§ **EXERCISE DIRECTIONS**
All of the data below is to be output exactly as written.

§ **THE DATA**
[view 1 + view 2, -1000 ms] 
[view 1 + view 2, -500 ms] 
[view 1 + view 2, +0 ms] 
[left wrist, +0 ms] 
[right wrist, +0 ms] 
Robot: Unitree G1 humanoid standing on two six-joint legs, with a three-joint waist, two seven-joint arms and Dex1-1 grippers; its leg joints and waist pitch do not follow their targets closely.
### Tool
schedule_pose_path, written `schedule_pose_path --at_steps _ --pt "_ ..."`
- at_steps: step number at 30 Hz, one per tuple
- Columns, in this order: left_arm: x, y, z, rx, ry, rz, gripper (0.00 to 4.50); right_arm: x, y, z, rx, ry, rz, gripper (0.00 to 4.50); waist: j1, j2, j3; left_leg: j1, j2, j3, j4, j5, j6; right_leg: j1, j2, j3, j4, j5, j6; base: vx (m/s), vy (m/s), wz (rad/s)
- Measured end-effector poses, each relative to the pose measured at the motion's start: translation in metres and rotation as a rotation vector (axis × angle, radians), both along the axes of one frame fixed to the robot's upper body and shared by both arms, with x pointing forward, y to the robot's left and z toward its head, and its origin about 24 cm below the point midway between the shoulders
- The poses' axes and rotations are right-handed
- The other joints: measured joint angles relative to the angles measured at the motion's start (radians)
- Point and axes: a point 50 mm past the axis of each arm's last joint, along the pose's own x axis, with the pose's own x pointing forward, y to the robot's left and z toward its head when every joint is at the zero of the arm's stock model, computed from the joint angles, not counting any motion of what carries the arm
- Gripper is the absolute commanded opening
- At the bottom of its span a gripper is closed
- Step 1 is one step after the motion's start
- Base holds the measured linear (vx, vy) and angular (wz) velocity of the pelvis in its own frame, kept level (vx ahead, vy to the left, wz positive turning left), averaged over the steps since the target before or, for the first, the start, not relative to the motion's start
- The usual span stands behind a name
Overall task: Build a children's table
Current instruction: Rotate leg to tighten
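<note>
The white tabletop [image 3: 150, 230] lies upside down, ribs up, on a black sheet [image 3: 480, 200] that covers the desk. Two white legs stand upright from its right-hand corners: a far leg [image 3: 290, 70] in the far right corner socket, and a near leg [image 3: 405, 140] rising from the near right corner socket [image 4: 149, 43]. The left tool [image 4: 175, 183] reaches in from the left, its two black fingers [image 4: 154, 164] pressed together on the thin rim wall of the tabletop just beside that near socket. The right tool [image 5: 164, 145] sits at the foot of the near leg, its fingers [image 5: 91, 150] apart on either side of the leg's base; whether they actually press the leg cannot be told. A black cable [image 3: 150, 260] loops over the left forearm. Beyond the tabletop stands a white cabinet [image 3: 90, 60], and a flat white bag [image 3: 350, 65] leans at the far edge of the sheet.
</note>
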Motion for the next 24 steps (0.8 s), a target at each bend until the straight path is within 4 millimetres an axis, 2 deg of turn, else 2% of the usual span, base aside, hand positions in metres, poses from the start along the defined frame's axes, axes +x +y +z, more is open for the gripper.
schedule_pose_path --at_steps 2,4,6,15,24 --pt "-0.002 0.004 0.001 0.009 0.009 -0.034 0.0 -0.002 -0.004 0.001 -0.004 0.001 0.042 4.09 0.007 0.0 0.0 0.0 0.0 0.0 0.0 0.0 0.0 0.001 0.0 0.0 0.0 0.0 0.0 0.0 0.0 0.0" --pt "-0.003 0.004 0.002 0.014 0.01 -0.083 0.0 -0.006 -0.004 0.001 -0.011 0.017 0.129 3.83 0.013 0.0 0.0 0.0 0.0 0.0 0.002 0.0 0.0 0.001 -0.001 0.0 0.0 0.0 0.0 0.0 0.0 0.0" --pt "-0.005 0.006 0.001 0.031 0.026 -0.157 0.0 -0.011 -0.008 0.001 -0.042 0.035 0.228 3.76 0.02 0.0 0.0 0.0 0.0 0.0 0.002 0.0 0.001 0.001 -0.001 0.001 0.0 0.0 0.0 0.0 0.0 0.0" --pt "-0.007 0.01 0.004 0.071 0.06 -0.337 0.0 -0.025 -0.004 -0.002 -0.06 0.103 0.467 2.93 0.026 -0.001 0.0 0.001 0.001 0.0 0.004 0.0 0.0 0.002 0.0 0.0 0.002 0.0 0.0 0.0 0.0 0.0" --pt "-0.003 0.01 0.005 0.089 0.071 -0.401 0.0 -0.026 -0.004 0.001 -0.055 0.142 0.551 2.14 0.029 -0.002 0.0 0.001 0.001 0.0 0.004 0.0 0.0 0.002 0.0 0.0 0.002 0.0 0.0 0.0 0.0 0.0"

§ **RESULT**
[view 1 + view 2, -1000 ms] 
[view 1 + view 2, -500 ms] 
[view 1 + view 2, +0 ms] 
[left wrist, +0 ms] 
[right wrist, +0 ms] 
Robot: Unitree G1 humanoid standing on two six-joint legs, with a three-joint waist, two seven-joint arms and Dex1-1 grippers; its leg joints and waist pitch do not follow their targets closely.
### Tool
schedule_pose_path, written `schedule_pose_path --at_steps _ --pt "_ ..."`
- at_steps: step number at 30 Hz, one per tuple
- Columns, in this order: left_arm: x, y, z, rx, ry, rz, gripper (0.00 to 4.50); right_arm: x, y, z, rx, ry, rz, gripper (0.00 to 4.50); waist: j1, j2, j3; left_leg: j1, j2, j3, j4, j5, j6; right_leg: j1, j2, j3, j4, j5, j6; base: vx (m/s), vy (m/s), wz (rad/s)
- Measured end-effector poses, each relative to the pose measured at the motion's start: translation in metres and rotation as a rotation vector (axis × angle, radians), both along the axes of one frame fixed to the robot's upper body and shared by both arms, with x pointing forward, y to the robot's left and z toward its head, and its origin about 24 cm below the point midway between the shoulders
- The poses' axes and rotations are right-handed
- The other joints: measured joint angles relative to the angles measured at the motion's start (radians)
- Point and axes: a point 50 mm past the axis of each arm's last joint, along the pose's own x axis, with the pose's own x pointing forward, y to the robot's left and z toward its head when every joint is at the zero of the arm's stock model, computed from the joint angles, not counting any motion of what carries the arm
- Gripper is the absolute commanded opening
- At the bottom of its span a gripper is closed
- Step 1 is one step after the motion's start
- Base holds the measured linear (vx, vy) and angular (wz) velocity of the pelvis in its own frame, kept level (vx ahead, vy to the left, wz positive turning left), averaged over the steps since the target before or, for the first, the start, not relative to the motion's start
- The usual span stands behind a name
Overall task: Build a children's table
Current instruction: Rotate leg to tighten
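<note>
The white tabletop [image 3: 150, 230] lies upside down, ribs up, on a black sheet [image 3: 480, 200] that covers the desk. Two white legs stand upright from its right-hand corners: a far leg [image 3: 290, 70] in the far right corner socket, and a near leg [image 3: 405, 140] rising from the near right corner socket [image 4: 149, 43]. The left tool [image 4: 175, 183] reaches in from the left, its two black fingers [image 4: 154, 164] pressed together on the thin rim wall of the tabletop just beside that near socket. The right tool [image 5: 164, 145] sits at the foot of the near leg, its fingers [image 5: 91, 150] apart on either side of the leg's base; whether they actually press the leg cannot be told. A black cable [image 3: 150, 260] loops over the left forearm. Beyond the tabletop stands a white cabinet [image 3: 90, 60], and a flat white bag [image 3: 350, 65] leans at the far edge of the sheet.
</note>
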Motion for the next 24 steps (0.8 s), a target at each bend until the straight path is within 4 millimetres an axis, 2 deg of turn, else 2% of the usual span, base aside, hand positions in metres, poses from the start along the defined frame's axes, axes +x +y +z, more is open for the gripper.
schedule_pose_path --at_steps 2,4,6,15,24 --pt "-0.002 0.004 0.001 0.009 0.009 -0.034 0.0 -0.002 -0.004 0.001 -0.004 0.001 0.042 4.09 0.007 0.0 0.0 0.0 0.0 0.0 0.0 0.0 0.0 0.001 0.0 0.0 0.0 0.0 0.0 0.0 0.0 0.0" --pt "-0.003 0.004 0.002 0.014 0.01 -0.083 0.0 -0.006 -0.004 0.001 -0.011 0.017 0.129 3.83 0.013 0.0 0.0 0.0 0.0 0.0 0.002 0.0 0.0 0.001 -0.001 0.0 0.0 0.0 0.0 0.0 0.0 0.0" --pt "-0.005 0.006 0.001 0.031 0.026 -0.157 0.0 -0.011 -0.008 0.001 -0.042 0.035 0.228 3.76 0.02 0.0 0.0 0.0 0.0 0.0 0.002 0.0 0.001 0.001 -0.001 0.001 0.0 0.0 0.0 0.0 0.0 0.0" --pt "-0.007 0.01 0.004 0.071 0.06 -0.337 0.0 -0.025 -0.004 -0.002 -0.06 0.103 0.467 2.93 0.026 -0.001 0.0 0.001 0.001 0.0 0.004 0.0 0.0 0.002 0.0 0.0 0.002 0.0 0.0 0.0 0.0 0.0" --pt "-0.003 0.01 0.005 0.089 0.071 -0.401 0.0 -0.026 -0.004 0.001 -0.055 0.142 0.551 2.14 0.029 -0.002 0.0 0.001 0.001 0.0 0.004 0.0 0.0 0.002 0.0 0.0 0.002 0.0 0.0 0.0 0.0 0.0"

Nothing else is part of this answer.